Customizing Spoken Text

Overview

You can control how the Nexmo Voice API plays machine-generated text to your users by using a subset of the tags defined in the Speech Synthesis Markup Language (SSML) specification. This XML-based markup enables you to mix multiple languages, provide pronunciation hints for specific words and numbers and control the speed, volume and pitch of synthesized text.

In an NCCO talk action, you can send SSML tags as part of the text string. But first, you must surround the entire string in <speak></speak> tags to tell Nexmo that the string includes SSML. You may use either single quotes or escaped double quotes for tag attribute values.

Here is an example of SSML in the text property of a NCCO talk action:

[
  {
    "action": "talk",
    "text": "<speak><lang xml:lang='es-ES'>Hola!</lang></speak>"
  }
]

SSML tags

Breaks

The break tag allows you to add pauses to text. The duration of the pause can be specified either using a strength duration or as a time seconds or milliseconds.

<speak>My name is <break time='1s' />Slim Shady.</speak>

Valid strength values include:

<speak>
To be <break strength='weak' />
or not to be <break strength='weak' />
that is the question.
</speak>

Language

The lang tag allows you to control the language used in the speech. The language tag should contain both the language tag and country code (e.g. pt-BR for Brazilian Portuguese, en-GB for British English), even for languages with no country variations where a country code might otherwise be redundant (e.g. it-IT for Italian).

<speak><lang xml:lang='it-IT'>Buongiorno</lang></speak>

Phonemes

The phoneme tag allows you to send an International Phonetic Alphabet (IPA) representation of a word. To use this, you need to specify both an alphabet (either ipa or x-sampa) and the ph attribute containing the phonetic symbols.

<speak>
<phoneme alphabet='ipa' ph='təˈmætoː'>Tomato</phoneme> or
<phoneme alphabet='ipa' ph='təˈmeɪtoʊ'>tomato</phoneme>.
Two nations separated by a common language.
</speak>

Prosody

The prosody tag allows you to set the pitch, rate and volume of the text.

The example below shows how to change the volume, rate and pitch.

<speak>
I am <prosody volume='loud'>loud and proud</prosody>,
<prosody rate='fast'>quick as a cricket</prosody>
and can <prosody pitch='x-low'>change my pitch</prosody>.
</speak>

Say As

The say-as tag allows you to provide instructions for how particular words and numbers are spoken. Many of these features are automatically detected in speech by the TTS engine, but the say-as command allows you to mark them specifically.

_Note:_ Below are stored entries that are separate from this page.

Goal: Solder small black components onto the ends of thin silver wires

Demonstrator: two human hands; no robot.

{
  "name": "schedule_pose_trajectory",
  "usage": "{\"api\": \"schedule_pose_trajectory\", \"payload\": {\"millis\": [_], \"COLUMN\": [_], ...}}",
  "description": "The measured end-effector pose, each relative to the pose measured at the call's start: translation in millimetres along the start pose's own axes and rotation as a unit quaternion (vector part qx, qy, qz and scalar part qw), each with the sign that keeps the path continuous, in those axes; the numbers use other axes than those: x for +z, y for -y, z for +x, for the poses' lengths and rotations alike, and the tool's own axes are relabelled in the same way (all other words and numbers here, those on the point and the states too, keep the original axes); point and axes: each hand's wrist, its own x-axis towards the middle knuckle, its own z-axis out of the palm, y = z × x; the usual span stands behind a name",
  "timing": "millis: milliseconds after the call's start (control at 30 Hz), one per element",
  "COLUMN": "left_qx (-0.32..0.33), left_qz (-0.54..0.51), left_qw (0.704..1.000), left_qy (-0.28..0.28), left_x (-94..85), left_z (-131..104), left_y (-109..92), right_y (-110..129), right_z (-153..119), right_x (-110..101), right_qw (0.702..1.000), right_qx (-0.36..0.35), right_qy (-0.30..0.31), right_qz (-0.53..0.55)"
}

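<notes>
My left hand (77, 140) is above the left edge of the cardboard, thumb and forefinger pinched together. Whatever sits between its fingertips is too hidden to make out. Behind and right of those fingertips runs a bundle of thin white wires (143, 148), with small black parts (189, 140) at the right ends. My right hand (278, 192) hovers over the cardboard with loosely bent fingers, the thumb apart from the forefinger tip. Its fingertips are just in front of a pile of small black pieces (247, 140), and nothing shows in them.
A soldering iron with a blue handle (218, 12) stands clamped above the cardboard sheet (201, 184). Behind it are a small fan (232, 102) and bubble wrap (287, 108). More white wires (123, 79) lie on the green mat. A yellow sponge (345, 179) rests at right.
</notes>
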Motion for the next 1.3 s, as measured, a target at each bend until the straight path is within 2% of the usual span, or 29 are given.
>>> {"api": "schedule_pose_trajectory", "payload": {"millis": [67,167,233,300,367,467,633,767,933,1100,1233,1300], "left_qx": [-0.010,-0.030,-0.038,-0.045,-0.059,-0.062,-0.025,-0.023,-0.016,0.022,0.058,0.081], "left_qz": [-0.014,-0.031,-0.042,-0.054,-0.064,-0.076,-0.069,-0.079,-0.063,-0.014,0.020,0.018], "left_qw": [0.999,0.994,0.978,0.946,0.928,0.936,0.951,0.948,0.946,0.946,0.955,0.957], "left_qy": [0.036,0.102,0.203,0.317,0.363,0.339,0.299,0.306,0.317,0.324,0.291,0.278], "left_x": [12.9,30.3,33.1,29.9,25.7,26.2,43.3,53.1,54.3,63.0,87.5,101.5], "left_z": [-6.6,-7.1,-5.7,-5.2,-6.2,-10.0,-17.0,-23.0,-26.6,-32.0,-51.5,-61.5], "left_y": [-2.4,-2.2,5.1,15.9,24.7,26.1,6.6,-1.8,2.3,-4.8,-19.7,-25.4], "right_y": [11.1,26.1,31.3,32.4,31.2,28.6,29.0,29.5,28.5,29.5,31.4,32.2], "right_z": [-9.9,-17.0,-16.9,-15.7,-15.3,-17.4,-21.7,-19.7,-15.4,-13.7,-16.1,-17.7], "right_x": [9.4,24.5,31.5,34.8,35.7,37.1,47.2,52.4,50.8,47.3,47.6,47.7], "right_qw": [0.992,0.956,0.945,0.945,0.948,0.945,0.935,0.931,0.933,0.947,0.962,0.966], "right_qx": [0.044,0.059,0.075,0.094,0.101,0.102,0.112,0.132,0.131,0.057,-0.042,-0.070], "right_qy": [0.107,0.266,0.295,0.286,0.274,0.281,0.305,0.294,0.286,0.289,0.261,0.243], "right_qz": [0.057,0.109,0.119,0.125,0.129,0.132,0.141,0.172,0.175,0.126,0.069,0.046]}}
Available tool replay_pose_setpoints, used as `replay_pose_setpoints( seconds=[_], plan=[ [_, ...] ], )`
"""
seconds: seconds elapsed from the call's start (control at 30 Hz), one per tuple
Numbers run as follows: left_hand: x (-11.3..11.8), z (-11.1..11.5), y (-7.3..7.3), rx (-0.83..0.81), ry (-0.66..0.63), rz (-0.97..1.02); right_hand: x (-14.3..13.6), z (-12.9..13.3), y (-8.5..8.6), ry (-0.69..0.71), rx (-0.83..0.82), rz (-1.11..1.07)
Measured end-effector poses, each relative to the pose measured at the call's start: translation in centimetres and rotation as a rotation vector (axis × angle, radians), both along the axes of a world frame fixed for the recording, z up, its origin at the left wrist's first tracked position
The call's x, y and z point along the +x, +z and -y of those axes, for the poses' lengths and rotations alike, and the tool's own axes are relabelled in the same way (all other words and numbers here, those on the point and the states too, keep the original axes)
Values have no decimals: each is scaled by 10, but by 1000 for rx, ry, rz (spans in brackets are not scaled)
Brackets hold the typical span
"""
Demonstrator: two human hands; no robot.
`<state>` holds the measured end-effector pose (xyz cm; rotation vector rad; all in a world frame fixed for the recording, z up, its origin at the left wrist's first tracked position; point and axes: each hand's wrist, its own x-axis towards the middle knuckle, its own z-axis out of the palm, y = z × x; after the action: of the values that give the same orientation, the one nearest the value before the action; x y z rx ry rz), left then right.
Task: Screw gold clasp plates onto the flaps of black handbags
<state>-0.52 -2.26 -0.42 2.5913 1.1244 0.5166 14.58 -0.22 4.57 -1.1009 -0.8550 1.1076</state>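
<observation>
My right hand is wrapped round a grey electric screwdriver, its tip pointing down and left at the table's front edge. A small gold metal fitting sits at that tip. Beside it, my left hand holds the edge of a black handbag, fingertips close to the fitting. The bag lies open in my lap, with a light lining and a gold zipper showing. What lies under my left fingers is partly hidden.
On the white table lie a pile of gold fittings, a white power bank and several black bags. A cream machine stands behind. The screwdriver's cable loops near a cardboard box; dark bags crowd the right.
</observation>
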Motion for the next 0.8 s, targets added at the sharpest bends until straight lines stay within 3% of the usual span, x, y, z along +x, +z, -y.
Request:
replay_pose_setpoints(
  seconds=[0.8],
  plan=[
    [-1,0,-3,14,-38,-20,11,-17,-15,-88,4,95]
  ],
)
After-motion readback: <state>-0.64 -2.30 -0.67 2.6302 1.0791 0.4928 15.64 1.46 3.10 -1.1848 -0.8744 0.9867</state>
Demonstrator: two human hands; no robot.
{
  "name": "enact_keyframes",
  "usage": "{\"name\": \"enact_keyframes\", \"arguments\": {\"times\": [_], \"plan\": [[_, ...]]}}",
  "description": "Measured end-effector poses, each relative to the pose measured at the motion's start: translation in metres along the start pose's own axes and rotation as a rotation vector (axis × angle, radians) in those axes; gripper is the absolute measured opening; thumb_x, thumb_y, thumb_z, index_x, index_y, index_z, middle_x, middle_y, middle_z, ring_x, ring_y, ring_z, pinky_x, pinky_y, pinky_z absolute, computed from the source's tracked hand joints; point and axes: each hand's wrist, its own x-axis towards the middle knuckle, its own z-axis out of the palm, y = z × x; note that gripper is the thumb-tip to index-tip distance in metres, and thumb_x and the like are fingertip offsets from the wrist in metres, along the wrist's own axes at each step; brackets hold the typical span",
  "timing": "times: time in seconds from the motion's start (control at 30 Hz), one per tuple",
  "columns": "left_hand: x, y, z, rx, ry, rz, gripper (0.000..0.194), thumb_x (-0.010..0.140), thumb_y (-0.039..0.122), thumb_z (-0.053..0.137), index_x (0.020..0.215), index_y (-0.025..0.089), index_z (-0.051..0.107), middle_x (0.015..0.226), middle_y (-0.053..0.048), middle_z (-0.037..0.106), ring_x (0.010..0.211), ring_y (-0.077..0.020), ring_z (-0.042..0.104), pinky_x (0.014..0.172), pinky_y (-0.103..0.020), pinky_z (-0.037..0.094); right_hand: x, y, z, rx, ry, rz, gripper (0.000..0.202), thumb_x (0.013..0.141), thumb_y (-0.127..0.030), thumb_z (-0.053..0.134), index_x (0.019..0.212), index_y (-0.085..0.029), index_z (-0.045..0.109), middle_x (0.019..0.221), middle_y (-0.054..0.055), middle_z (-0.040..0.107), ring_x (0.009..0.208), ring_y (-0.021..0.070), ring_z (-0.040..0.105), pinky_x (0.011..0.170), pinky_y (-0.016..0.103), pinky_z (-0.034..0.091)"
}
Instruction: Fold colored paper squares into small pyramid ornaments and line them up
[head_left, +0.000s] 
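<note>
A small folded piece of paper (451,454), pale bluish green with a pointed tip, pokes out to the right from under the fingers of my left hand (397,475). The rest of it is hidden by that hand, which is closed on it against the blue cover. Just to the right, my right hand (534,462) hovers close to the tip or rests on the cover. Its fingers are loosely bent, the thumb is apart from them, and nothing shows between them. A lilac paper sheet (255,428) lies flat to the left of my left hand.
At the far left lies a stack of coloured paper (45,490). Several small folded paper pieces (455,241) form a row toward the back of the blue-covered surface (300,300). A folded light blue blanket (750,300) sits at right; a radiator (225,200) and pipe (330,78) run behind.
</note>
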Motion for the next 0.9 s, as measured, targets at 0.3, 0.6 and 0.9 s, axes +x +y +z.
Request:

The say-as tag has a required attribute: interpret-as. That attribute must contain one of the following values:

Value of interpret-as Effect on spoken text
character/spell-out Spells each letter out, for example: I-A-T-A.
cardinal/number Pronounces the value as a number. For example, "974" would be pronounced "nine hundred and seventy four".
ordinal Pronounces the number as an ordinal. For example, "1" would be pronounced "first" and "33" would be pronounced "thirty-third".
digits Reads the specified numbers out as digits. For example, "747" would be pronounced "seven four seven" and not "seven hundred and forty seven".
fraction Reads the numbers out as a fraction. For example, "1/3" would be pronounced "one third" and "2 4/10" would be pronounced "two and four tenths".
unit Reads the specified number out as a unit. The value must be a number followed by a unit of measure with no space between the two. For example: "1meter".
date Specify how to pronounce dates. See the section below on date formatting.
time Pronounces time durations in minutes and seconds. For example: 1'30" is read as "one minute and thirty seconds".
address Reads out a street address with appropriate breaks.
expletive Replaces the content with a "bleep" to censor expletives. You can use this to automatically substitute filtered swear words.
telephone Reads out a telephone number with appropriate breaks.

An example:

<speak>
On the <say-as interpret-as="ordinal">1</say-as> day of Christmas,
come to <say-as interpret-as="address">123 Main Street</say-as>.
<say-as interpret-as="spell-out">RSVP</say-as> for a mince pie.
</speak>

Date formatting

Dates can be formatted in the following ways:

format How date is read out
mdy month-date-year (e.g. "3/10/2019")
dmy day-month-year (e.g. "10/3/2019")
ymd year-month-day (e.g. "2019/3/10")
md month-day (e.g. "3/10")
dm day-month (e.g. "10/3")
ym year-month (e.g. "2019/3")
my month-year (e.g. "3/2019")
d day (e.g. "10")
m month (e.g. "3")
y year (e.g. "2019")
yyyymmdd year-month-day, with optional ? to replace unspecified components. For example: 20190310 or ????0310.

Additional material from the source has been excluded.